**What you should do:**
Lines with the string "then" are to be identified in the listing and copied.

============================================================

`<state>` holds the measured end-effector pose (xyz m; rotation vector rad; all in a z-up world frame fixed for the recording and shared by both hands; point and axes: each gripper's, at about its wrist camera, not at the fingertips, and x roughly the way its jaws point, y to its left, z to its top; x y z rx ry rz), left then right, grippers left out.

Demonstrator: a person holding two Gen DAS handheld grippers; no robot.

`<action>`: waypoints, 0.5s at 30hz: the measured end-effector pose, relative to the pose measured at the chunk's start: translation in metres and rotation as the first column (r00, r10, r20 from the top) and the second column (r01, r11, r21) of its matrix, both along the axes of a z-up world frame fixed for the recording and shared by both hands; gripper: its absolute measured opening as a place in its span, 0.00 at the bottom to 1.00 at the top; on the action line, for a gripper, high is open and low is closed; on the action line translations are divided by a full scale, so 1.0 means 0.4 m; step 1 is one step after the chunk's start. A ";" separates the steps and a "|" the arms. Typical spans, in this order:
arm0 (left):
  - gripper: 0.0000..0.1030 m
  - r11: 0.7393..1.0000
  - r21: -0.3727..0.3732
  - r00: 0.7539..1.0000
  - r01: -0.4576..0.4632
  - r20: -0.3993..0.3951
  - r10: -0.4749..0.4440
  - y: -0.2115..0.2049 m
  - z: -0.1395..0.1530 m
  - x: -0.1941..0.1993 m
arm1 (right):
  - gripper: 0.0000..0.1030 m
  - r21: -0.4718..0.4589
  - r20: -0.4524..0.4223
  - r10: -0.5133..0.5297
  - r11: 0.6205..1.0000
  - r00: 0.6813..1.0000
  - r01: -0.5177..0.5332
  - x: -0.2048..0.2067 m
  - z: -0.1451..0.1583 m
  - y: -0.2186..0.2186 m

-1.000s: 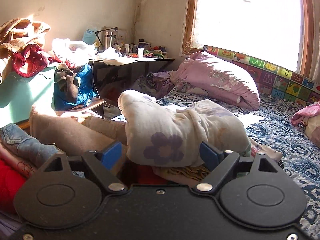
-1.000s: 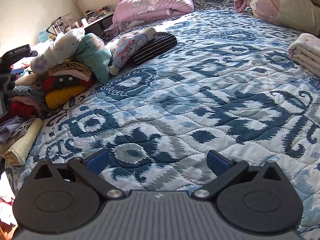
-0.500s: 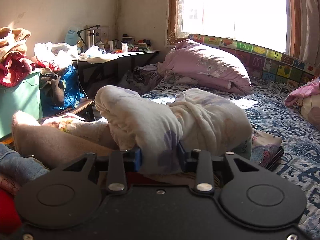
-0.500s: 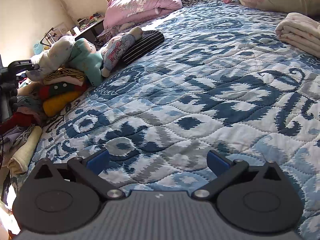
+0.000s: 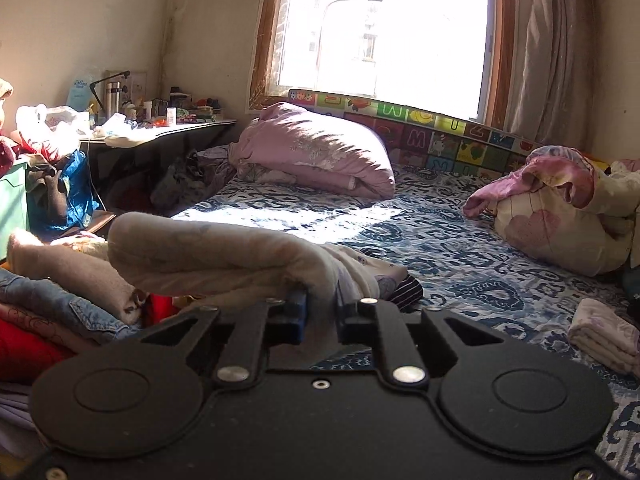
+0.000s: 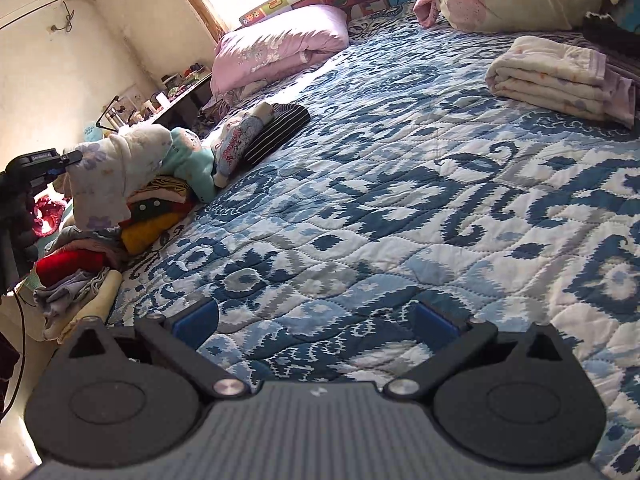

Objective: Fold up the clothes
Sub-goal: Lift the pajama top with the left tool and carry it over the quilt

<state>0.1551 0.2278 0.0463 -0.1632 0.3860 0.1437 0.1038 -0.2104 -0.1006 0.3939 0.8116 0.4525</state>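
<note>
left gripper [image 5: 320,314]: clamped on cream floral garment [image 5: 208,252], long axis trailing left over pile | right gripper [image 6: 316,320]: wide, empty, well apart over quilt [image 6: 400,208]

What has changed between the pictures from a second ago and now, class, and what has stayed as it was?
The left gripper was open in front of the cream floral garment; it has shut on it and lifted it off the clothes pile, so the cloth now hangs from the jaws. The right gripper stays open and empty over the blue quilt. The folded cream stack and pink pillow have not moved.
</note>
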 end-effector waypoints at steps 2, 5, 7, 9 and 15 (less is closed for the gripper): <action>0.09 0.997 -0.052 0.998 0.049 -0.026 -0.050 -0.050 -0.023 -0.015 | 1.00 0.012 -0.010 -0.027 1.000 1.000 0.027 -0.030 0.000 -0.048; 0.09 0.981 -0.155 0.989 0.115 -0.075 -0.128 -0.136 -0.084 -0.011 | 1.00 0.032 -0.054 -0.066 0.997 0.996 0.068 -0.069 -0.036 -0.099; 0.08 0.965 -0.213 0.980 0.154 -0.089 -0.176 -0.209 -0.111 0.001 | 1.00 0.053 -0.076 -0.088 0.994 0.993 0.092 -0.087 -0.054 -0.123; 0.08 0.957 -0.212 0.972 0.199 -0.082 -0.220 -0.283 -0.105 0.014 | 1.00 0.072 -0.097 -0.108 0.991 0.989 0.115 -0.106 -0.073 -0.147; 0.07 0.885 -0.197 0.906 0.423 0.064 -0.419 -0.464 -0.003 0.003 | 1.00 0.076 -0.108 -0.139 0.986 0.984 0.148 -0.132 -0.089 -0.178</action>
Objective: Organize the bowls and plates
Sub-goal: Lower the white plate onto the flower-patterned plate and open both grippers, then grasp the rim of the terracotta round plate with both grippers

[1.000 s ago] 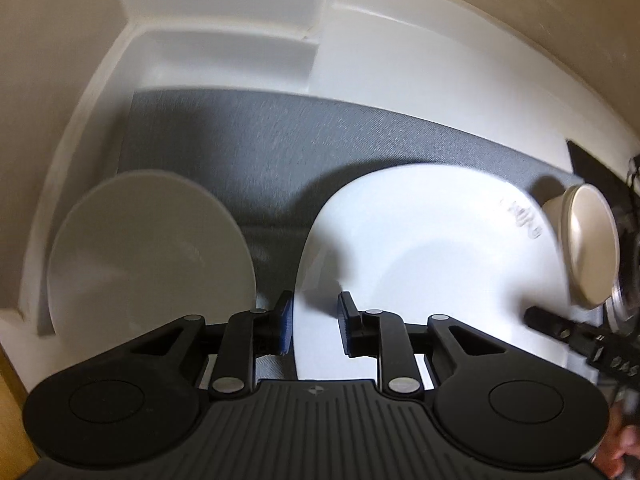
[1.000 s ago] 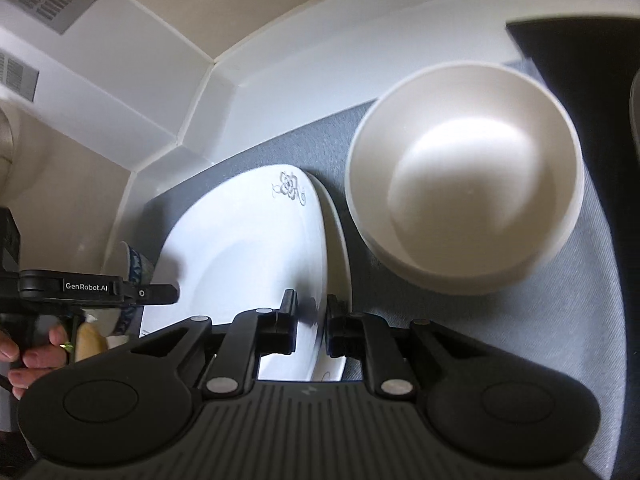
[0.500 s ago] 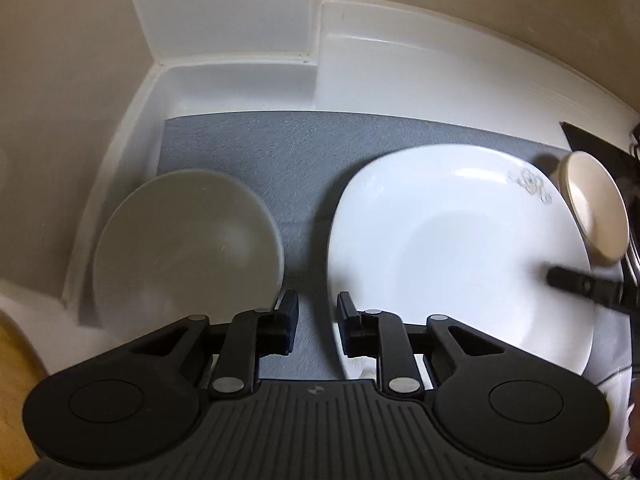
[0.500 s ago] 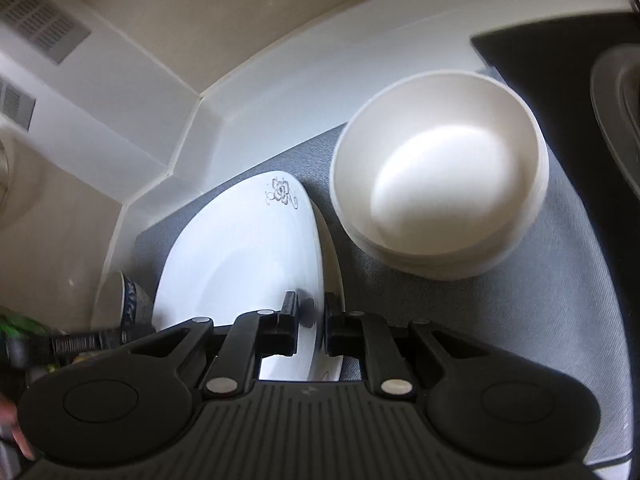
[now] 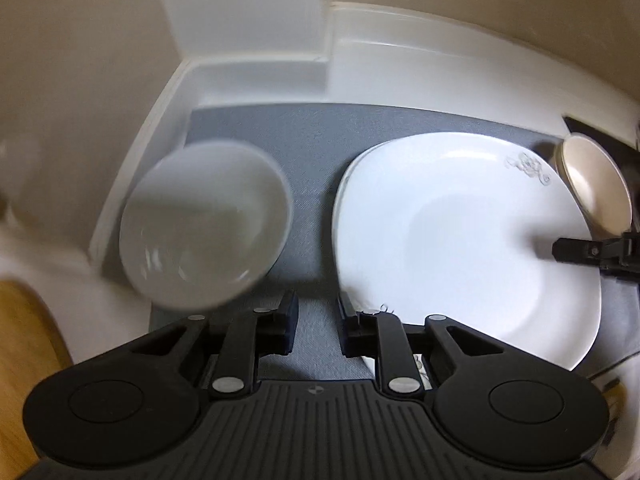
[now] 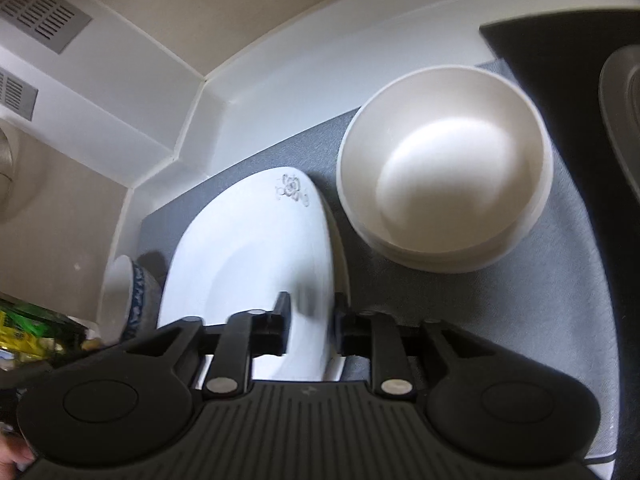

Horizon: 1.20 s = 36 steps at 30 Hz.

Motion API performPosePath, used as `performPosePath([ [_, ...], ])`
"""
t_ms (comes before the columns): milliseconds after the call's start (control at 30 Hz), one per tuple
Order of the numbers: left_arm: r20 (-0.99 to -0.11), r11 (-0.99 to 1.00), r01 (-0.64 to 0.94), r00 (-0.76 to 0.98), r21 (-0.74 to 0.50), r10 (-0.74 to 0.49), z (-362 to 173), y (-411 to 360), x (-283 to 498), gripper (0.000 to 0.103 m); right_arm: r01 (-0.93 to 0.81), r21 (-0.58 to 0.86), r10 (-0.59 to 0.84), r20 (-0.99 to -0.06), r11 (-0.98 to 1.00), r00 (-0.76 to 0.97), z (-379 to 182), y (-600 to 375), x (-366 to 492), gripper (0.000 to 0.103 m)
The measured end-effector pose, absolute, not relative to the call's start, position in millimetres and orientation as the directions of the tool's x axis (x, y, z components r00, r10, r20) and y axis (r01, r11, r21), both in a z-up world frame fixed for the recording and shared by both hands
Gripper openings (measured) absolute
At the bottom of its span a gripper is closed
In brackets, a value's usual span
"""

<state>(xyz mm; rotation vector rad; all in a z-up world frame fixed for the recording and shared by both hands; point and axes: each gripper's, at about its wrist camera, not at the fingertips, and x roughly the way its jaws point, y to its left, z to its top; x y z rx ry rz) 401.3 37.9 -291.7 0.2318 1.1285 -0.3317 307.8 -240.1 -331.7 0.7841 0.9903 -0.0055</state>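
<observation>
The left gripper (image 5: 314, 320) hangs over the grey mat (image 5: 316, 144), its jaws a little apart and empty. The right gripper (image 6: 310, 322) has just been opening its jaws; the edge of the white plate (image 6: 248, 248) sits between them, and the pads no longer press on it. This plate lies on another plate on the mat. Left of them stands a grey bowl (image 5: 204, 224), and farther right are two stacked cream bowls (image 6: 444, 168).
</observation>
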Motion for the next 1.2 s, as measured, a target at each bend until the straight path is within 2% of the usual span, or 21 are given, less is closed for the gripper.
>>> performPosePath([
  [233, -0.939, 0.951, 0.304, 0.306, -0.062, -0.159, -317, 48, 406, 0.021, 0.261, 0.498, 0.324, -0.802, 0.827, 0.501, -316, -223, 318, 0.042],
  [600, -0.928, 0.941, 0.278, 0.261, -0.191, -0.265, -317, 71, 402, 0.021, 0.260, 0.405, 0.268, -0.860, 0.876, 0.435, -307, -212, 330, 0.043],
  [700, -0.923, 0.929, 0.294, 0.242, -0.224, -0.299, -315, 75, 404, 0.021, 0.325, 0.339, 0.177, -0.881, 0.883, 0.438, -302, -211, 333, 0.044],
  [767, -0.919, 0.920, 0.315, 0.237, -0.234, -0.315, -312, 76, 405, 0.021, 0.353, 0.292, 0.120, -0.892, 0.889, 0.436, -301, -204, 331, 0.040],
  [1200, -0.905, 0.845, 0.464, 0.181, -0.266, -0.385, -306, 82, 419, 0.021, 0.414, 0.293, 0.081, -0.885, 0.862, 0.458, -307, -192, 299, 0.038],
])
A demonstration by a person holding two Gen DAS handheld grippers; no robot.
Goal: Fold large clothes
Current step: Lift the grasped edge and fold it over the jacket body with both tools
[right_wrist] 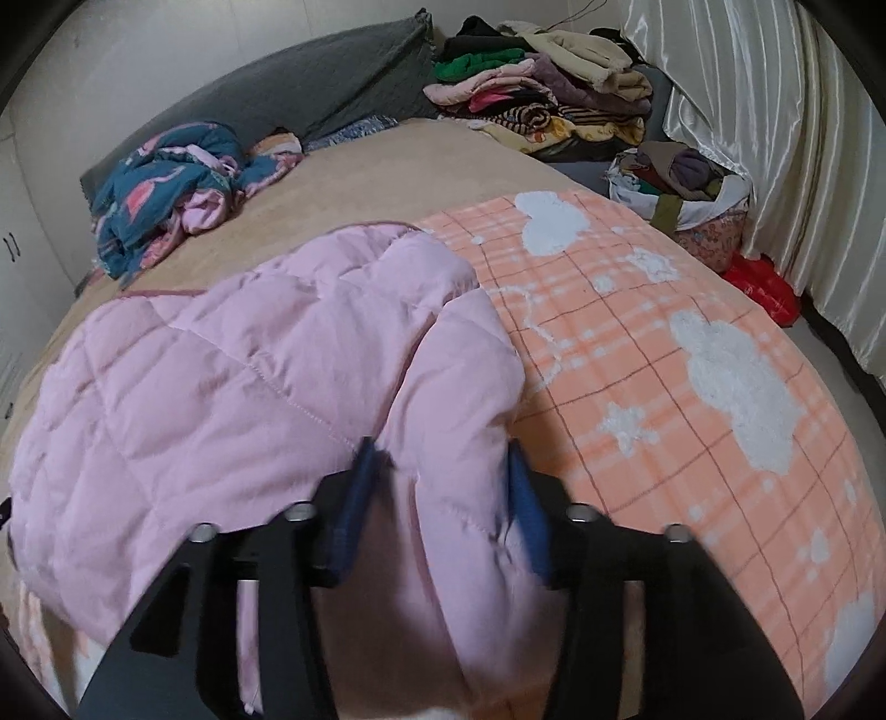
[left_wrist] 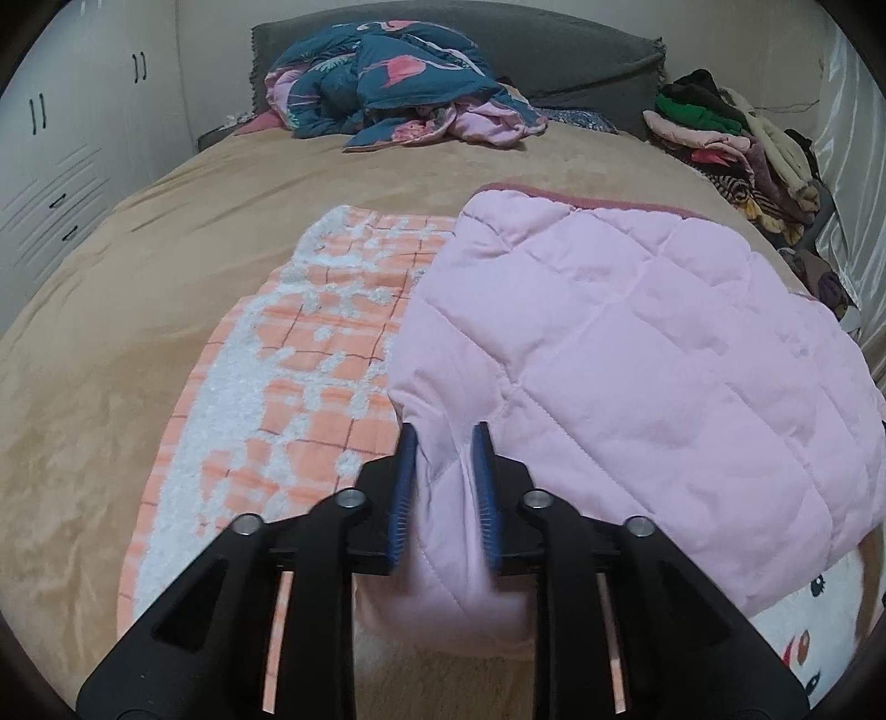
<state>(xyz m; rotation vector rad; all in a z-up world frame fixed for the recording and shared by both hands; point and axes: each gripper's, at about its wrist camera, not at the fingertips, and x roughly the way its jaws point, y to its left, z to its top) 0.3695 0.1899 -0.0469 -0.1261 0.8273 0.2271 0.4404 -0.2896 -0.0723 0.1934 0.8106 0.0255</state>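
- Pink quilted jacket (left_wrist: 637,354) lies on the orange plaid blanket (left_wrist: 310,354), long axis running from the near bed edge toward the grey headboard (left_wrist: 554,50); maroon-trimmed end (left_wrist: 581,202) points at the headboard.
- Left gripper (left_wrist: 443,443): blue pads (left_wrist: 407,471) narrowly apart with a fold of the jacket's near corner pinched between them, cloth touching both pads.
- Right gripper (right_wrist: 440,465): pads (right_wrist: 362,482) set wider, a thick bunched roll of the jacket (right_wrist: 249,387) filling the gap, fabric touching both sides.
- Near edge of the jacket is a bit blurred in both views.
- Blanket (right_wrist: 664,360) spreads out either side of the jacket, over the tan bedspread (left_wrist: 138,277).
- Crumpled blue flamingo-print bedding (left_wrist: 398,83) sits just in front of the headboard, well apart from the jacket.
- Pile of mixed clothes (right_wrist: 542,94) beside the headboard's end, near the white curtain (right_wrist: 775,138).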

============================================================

**Reply to the task:**
`<state>` holds the measured end-effector pose (xyz m; rotation vector rad; all in a z-up world frame fixed for the recording and shared by both hands; point and axes: each gripper's, at about its wrist camera, not at the fingertips, and x roughly the way its jaws point, y to its left, z to its top; x y z rx ry rz), left then right, grippers left out.
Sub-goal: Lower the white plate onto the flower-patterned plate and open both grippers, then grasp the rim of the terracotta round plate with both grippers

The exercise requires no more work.